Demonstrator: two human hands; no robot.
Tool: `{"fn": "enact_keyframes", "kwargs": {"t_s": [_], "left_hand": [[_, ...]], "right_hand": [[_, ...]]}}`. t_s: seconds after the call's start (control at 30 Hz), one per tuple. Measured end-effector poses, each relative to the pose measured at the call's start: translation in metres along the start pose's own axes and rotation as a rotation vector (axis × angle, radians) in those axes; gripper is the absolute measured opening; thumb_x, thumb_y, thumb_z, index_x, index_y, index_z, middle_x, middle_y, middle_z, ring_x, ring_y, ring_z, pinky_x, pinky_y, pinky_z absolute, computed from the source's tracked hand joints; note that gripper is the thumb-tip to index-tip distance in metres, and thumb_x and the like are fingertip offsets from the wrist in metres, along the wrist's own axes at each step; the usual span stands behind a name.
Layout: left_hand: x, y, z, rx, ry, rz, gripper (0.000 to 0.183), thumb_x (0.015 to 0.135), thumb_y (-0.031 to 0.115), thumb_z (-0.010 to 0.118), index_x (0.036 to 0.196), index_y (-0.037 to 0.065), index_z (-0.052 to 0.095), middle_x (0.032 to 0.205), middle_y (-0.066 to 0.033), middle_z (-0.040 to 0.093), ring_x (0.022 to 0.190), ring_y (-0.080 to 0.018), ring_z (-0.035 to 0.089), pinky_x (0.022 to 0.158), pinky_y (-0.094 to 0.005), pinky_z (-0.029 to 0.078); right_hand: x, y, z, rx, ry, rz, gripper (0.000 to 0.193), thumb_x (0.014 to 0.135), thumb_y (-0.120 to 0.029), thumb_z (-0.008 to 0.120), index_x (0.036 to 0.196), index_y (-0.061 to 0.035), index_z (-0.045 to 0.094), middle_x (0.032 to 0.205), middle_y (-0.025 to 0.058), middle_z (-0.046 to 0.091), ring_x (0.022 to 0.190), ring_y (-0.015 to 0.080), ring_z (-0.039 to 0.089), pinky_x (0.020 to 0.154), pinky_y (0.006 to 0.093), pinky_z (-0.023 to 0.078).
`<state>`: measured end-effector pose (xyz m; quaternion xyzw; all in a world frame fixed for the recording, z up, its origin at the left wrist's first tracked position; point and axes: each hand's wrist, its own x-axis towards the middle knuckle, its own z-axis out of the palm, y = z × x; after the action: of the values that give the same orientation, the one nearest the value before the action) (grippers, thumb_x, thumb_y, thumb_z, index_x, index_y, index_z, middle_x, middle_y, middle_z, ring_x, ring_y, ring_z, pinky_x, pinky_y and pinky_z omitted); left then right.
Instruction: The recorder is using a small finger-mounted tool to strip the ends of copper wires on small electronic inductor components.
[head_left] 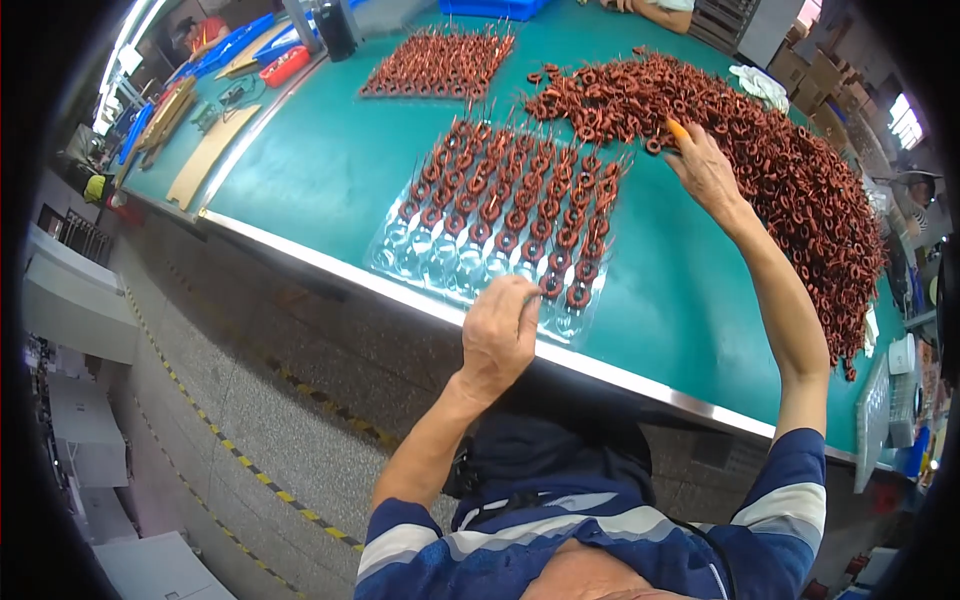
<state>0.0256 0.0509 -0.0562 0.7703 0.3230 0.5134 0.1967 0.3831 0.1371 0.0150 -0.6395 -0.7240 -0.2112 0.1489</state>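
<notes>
Head view, left hand (495,332) fingers bunched over clear tray (412,256), beside seated red rings (518,208), right hand (712,178) fingers loosely curled at ring pile (655,92), any hold unclear for both.

"What sort of place is this?"

"A factory workshop, I'd say: a long green tabletop (300,180) with a great heap of matching red-brown ring parts (785,185) at two o'clock."

"Anything else showing it?"

"Yellow-and-black floor tape (275,491) towards eight, cardboard boxes (822,75) at two, strip lights (130,58) at ten, another person (207,32) beside blue trays (235,45) between ten and eleven."
</notes>
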Motion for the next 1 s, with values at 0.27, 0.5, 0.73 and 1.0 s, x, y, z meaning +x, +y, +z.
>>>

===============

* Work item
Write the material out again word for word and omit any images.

* Answer space
Demonstrator: two human hands; no robot.
Tool: `{"fn": "enact_keyframes", "kwargs": {"t_s": [_], "left_hand": [[_, ...]], "right_hand": [[_, ...]]}}`. t_s: seconds after the call's start (control at 30 Hz), one per tuple. Measured end-effector poses, each relative to the pose measured at the call's start: translation in metres along the start pose's own axes and rotation as a rotation vector (axis × angle, radians) in those axes; gripper is the absolute measured opening; thumb_x, thumb_y, thumb_z, index_x, index_y, index_z, middle_x, middle_y, middle_z, ring_x, ring_y, ring_z, pinky_x, pinky_y, pinky_z absolute, computed from the source's tracked hand joints; note that gripper is the thumb-tip to index-tip distance in metres, and thumb_x and the like are fingertip offsets from the wrist in metres, along the wrist's own axes at each step; the usual span stands behind a name.
Layout: left_hand: x, y, z, rx, ry, rz, gripper (0.000 to 0.183), thumb_x (0.015 to 0.135), thumb_y (-0.031 to 0.115), thumb_z (-0.010 to 0.118), index_x (0.036 to 0.196), index_y (-0.037 to 0.065), index_z (-0.052 to 0.095), middle_x (0.032 to 0.205), middle_y (-0.066 to 0.033), middle_z (-0.040 to 0.093), ring_x (0.022 to 0.190), ring_y (-0.080 to 0.018), ring_z (-0.035 to 0.089), pinky_x (0.022 to 0.158), pinky_y (-0.094 to 0.005), pinky_z (-0.029 to 0.078); right_hand: x, y, z, rx, ry, rz, gripper (0.000 to 0.193), thumb_x (0.014 to 0.135), thumb_y (-0.120 to 0.029), thumb_z (-0.008 to 0.120), index_x (0.036 to 0.196), index_y (-0.061 to 0.035), index_z (-0.045 to 0.094), middle_x (0.032 to 0.205), middle_y (-0.025 to 0.058), middle_z (-0.046 to 0.091), ring_x (0.022 to 0.190), ring_y (-0.015 to 0.080), ring_z (-0.039 to 0.089), pinky_x (0.020 to 0.154), pinky_y (0.006 to 0.093), pinky_z (-0.023 to 0.078).
`<state>`: measured end-effector pose (xyz m; quaternion xyzw; all in a world frame fixed for the recording, z up, its origin at the left wrist's first tracked position; point and axes: each hand's wrist, its own x-axis towards the middle knuckle, its own z-axis out of the palm, y = z × x; after the action: of the values that give the same orientation, the one nearest the value before the action) (grippers, thumb_x, thumb_y, thumb_z, index_x, index_y, index_z, middle_x, middle_y, middle_z, ring_x, ring_y, ring_z, pinky_x, pinky_y and pinky_z omitted); left then right.
Instruction: The recorder is using a small finger-mounted tool to strip the ends of copper wires on small electronic inductor components.
[head_left] 
<state>0.0256 0.0509 -0.0562 0.7703 0.3230 0.5134 0.1967 0.3831 0.1371 0.0150 -0.6395 -0.7240 -0.2112 0.1489</state>
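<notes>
Head view, left hand (495,332) fingers bunched over clear tray (412,256), beside seated red rings (518,208), right hand (712,178) fingers loosely curled at ring pile (655,92), any hold unclear for both.

"What sort of place is this?"

"A factory workshop, I'd say: a long green tabletop (300,180) with a great heap of matching red-brown ring parts (785,185) at two o'clock."

"Anything else showing it?"

"Yellow-and-black floor tape (275,491) towards eight, cardboard boxes (822,75) at two, strip lights (130,58) at ten, another person (207,32) beside blue trays (235,45) between ten and eleven."
</notes>
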Motion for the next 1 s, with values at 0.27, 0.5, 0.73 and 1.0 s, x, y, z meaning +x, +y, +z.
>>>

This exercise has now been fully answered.